Wer war dieser Mann, dem wir die Rettung unserer Gegenwart, Vergangenheit und Zukunft verdanken?

Ein sowjetisches Leben in kurzen Strichen skizziert: 1939 bei Wladiwostok geboren, der Vater Jagdflieger, die Familie eines Soldaten muss oft umziehen. Später wird er selbst Berufssoldat. Für seine weltrettende Entscheidung wurde er zuerst gerüffelt, dann weder befördert noch bestraft.

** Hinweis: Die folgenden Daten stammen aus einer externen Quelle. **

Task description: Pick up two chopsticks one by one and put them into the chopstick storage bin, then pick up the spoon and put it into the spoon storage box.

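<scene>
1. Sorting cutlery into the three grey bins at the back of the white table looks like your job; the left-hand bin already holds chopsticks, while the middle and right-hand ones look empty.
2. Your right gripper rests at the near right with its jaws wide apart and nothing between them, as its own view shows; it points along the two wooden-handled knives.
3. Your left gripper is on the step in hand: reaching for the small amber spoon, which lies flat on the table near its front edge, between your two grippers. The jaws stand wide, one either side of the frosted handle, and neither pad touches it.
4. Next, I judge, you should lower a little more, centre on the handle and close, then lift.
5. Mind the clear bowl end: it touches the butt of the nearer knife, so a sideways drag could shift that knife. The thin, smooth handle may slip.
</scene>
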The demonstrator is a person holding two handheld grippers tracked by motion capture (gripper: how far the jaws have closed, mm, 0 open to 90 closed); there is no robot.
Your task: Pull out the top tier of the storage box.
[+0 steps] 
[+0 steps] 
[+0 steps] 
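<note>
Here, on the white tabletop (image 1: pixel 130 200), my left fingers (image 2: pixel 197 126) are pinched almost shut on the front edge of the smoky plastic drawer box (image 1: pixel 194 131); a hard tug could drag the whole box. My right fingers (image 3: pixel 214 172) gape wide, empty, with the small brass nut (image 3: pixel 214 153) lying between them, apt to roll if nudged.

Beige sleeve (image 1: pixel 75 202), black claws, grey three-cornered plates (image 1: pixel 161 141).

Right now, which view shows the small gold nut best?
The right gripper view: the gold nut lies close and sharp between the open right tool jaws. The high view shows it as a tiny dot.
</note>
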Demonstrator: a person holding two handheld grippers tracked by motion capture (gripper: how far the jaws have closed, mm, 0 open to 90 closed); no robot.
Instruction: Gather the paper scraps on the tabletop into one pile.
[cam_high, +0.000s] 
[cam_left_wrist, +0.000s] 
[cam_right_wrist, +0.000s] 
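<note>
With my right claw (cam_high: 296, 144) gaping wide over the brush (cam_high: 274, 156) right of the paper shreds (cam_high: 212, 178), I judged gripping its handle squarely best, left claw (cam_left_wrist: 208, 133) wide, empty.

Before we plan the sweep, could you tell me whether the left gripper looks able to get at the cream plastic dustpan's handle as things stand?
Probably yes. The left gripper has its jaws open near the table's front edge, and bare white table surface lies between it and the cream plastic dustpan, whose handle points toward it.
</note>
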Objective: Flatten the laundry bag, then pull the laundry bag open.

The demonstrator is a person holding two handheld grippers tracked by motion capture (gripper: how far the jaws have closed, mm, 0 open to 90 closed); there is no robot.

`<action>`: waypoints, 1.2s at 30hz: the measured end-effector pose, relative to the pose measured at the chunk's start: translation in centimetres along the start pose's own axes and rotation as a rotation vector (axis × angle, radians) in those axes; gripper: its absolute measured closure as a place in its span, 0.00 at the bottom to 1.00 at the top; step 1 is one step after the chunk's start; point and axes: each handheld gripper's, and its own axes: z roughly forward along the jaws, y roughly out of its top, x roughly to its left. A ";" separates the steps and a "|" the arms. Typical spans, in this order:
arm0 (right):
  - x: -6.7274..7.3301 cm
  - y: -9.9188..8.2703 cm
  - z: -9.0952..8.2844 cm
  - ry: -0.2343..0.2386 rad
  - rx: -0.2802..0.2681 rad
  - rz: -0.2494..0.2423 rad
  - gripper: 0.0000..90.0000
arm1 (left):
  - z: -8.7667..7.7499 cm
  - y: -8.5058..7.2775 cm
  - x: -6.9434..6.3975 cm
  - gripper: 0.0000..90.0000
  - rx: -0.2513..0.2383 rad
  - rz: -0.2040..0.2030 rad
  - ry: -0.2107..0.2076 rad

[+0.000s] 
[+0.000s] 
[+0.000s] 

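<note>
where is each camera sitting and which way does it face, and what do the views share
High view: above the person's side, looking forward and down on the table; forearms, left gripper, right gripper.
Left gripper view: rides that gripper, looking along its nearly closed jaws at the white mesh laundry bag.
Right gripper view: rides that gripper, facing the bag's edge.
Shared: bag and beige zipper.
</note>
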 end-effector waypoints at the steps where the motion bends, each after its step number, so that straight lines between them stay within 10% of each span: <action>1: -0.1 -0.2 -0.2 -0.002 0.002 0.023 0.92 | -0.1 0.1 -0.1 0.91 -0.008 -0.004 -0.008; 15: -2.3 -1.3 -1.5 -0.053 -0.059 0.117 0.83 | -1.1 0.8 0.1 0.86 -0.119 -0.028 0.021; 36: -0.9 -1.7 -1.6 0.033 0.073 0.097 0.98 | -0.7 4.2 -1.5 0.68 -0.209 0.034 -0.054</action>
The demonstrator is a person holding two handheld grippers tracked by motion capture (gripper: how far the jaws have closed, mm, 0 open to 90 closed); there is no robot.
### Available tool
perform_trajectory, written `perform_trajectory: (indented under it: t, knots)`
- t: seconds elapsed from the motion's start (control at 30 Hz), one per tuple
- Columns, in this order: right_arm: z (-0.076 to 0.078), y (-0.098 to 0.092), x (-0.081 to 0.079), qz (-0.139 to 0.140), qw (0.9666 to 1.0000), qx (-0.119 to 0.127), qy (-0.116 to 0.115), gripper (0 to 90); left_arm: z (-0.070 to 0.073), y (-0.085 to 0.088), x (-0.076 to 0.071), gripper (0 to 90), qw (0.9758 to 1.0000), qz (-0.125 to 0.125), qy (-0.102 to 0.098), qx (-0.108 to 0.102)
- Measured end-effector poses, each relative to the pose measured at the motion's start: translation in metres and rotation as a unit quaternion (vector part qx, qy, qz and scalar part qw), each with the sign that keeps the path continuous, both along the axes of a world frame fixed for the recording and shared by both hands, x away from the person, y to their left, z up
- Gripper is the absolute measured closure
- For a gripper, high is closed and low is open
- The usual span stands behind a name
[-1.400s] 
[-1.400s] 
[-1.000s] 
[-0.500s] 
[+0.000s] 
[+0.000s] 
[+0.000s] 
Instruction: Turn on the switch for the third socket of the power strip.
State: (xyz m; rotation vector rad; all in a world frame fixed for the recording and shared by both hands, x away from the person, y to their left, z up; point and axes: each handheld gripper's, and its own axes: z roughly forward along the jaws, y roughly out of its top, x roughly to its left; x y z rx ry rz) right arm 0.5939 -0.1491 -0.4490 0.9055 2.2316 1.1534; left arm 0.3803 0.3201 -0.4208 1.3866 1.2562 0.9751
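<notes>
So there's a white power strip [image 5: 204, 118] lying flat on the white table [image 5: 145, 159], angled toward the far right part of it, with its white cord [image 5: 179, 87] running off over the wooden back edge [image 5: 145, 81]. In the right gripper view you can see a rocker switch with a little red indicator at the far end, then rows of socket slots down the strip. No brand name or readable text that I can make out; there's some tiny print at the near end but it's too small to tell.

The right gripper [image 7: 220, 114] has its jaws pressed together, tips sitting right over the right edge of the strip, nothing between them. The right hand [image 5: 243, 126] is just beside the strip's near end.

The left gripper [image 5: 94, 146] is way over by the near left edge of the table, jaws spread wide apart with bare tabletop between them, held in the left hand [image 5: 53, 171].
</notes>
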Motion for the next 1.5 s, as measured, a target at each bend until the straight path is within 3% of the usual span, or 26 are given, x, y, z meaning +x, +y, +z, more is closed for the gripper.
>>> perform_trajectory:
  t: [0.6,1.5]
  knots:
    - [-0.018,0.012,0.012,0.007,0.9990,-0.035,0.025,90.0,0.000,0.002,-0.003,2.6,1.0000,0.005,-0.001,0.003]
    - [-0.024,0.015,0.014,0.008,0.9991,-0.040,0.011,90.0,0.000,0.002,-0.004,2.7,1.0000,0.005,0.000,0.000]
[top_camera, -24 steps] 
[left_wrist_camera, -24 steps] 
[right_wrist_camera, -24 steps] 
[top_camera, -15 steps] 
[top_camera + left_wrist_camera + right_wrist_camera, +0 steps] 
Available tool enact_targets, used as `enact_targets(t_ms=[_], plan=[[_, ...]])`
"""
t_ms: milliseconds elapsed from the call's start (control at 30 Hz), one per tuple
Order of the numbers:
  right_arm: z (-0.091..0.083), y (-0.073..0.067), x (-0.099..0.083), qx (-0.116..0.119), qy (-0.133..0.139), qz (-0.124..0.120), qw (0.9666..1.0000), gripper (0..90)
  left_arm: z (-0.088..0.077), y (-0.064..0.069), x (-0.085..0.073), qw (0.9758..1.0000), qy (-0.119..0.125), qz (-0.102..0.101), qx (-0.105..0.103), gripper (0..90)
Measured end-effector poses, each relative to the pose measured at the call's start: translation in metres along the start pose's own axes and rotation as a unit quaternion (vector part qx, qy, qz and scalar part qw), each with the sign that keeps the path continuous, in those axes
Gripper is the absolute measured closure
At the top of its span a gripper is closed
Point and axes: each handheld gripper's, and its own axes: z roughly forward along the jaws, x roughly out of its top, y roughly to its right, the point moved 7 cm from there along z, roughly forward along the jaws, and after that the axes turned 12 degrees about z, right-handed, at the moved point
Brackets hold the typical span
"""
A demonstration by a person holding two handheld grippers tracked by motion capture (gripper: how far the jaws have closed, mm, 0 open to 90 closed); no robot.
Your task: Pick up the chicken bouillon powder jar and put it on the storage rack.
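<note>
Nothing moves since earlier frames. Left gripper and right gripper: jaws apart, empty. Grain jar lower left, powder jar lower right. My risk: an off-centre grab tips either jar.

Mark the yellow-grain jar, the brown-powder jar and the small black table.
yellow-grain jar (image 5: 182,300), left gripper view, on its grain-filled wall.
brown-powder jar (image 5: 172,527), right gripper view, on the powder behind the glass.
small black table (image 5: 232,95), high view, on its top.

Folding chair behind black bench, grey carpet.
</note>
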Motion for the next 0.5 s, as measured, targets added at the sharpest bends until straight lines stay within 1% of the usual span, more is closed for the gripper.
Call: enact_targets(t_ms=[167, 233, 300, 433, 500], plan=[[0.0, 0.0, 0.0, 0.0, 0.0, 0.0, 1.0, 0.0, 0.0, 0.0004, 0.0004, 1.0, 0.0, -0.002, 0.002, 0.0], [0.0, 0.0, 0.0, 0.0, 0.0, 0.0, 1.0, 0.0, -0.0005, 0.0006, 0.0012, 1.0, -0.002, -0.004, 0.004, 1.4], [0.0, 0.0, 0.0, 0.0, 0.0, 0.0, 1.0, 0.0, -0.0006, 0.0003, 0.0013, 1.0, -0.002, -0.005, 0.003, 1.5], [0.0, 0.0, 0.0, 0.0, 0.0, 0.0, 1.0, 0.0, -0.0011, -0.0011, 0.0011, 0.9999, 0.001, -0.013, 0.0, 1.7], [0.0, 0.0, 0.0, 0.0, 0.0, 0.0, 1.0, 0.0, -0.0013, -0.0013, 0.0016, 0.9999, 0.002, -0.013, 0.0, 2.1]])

Den frühen Tod seiner geliebten Frau Raissa scheint er nie verwunden zu haben. Die Journalistin Ingeborg Jacobs hat vor drei Jahren über ihn, die Zeit des Kalten Krieges und die berühmte Nacht im Herbst 1983 ein kluges und einfühlsames Buch verfasst.

Ein verhinderter Friedensnobelpreisträger im Plattenbau

Als ich im Jahre 2010 zum ersten Mal von Stanislaw Petrow und den Ereignissen des 26. September 1983 erfuhr, musste ich mich erst einmal setzen. Nachdem ich endlich wieder zu mir gekommen war, mir bewusst gemacht hatte, was da eigentlich geschehen war und was ich zusammen mit der ganzen Welt diesem Mann verdanke, schossen mir einige Fragen durch den Kopf:

Warum erhält dieser Mann nicht den Friedensnobelpreis?

Warum steht diese Geschichte nicht in den Lesebüchern aller Kinder dieser Welt?

Als warnendes Beispiel dafür, wie weit es die Menschheit mit ihrem Wettrüsten bereits gebracht hatte.

Und als ermutigendes Beispiel für menschlichen Mut und Zivilcourage.

Und: Wie lebt dieser Stanislaw Petrow als russischer Rentner in seiner vermutlich 60 Quadratmeter großen Wohnung im Plattenbau?

Hat er mehr als 200 Euro im Monat?

Und: Wie geht es ihm?

Ist er gesund? Glücklich?

Ich wusste nichts über ihn und hatte doch, ohne es erklären zu können, ein Gefühl: Dieser Mann ist nicht glücklich!

Im Mai 2013 nahm ich Kontakt mit ihm auf. Ich schickte Stanislaw Petrow einen Dankesbrief zusammen mit einer schönen Armbanduhr, auf deren Rückseite eine Dankeswidmung eingraviert war, und Geld. Wenig später erhielt ich von ihm eine sehr freundliche Mail.